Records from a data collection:
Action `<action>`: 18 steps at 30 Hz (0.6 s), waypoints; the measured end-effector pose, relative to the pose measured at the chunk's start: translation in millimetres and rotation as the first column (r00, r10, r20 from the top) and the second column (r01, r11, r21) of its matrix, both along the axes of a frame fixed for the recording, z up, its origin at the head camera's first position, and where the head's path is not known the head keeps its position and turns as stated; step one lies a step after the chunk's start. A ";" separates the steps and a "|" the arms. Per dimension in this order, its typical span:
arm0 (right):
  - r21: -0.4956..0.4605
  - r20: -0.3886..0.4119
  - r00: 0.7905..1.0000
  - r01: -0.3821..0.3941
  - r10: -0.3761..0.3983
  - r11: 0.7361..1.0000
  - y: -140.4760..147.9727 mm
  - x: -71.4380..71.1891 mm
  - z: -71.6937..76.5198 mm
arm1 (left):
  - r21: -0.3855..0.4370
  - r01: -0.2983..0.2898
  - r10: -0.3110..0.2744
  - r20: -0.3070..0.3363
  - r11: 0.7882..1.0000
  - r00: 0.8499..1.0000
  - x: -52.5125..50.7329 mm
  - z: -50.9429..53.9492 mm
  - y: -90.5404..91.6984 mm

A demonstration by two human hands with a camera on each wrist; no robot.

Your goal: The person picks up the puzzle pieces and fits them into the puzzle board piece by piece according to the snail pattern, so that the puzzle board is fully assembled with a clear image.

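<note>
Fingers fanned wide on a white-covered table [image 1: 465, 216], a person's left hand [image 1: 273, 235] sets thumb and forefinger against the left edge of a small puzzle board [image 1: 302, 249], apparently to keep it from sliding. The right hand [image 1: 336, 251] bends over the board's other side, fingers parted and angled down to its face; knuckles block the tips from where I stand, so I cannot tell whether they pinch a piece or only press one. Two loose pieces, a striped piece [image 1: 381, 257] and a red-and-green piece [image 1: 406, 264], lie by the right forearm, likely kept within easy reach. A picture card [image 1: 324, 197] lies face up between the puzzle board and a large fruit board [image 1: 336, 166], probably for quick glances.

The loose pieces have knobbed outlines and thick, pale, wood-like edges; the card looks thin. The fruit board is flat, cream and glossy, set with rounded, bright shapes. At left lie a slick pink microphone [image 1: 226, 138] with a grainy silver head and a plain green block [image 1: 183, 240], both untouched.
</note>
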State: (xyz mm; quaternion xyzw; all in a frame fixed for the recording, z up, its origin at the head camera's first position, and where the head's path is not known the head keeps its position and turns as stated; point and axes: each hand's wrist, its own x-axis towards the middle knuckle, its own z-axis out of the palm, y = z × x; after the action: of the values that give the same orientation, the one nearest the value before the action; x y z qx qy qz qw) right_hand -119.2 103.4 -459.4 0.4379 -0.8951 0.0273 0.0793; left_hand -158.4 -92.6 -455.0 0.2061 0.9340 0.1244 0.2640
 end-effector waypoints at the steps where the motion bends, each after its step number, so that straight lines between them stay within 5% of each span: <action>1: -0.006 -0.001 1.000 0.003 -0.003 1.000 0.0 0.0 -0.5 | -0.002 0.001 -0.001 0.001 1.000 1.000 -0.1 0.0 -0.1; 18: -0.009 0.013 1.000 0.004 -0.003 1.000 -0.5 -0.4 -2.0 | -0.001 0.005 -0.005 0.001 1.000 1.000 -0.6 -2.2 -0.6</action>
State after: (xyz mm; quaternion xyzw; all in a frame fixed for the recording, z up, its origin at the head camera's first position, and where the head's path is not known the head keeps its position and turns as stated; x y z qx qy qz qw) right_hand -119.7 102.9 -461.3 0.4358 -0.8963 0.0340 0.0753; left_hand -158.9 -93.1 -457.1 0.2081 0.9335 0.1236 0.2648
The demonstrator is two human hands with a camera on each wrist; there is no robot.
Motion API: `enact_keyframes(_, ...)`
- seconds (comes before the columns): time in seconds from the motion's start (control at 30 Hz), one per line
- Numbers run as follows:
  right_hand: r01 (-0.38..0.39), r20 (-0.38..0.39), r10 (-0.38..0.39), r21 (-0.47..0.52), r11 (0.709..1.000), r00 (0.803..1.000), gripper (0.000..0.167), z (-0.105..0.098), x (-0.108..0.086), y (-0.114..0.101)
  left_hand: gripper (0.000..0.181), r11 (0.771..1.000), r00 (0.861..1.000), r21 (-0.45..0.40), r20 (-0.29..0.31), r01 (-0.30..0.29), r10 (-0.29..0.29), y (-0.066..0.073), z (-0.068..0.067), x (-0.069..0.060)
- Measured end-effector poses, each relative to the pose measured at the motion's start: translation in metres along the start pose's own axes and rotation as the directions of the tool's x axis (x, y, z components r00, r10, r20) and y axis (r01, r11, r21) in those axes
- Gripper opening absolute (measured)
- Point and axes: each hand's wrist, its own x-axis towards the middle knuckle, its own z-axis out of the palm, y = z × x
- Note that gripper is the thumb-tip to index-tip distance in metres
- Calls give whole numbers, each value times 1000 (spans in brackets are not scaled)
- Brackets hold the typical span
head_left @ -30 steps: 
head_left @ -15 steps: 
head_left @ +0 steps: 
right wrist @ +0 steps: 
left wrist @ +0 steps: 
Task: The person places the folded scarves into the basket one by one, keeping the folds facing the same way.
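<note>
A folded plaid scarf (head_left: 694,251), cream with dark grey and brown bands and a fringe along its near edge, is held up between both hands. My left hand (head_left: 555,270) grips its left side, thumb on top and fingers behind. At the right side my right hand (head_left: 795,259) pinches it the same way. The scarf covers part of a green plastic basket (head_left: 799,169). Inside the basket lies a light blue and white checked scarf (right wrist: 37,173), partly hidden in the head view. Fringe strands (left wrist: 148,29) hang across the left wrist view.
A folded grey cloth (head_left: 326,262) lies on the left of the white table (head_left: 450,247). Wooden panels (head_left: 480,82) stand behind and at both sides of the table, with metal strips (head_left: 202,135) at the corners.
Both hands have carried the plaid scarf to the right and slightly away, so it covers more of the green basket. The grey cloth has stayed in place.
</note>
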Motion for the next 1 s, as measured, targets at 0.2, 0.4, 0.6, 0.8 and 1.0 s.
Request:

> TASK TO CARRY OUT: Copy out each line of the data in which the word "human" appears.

> RESPONSE:
A demonstration by two human hands with a camera on each wrist; no robot.
The demonstrator is two human hands with a camera on each wrist; there is no robot.

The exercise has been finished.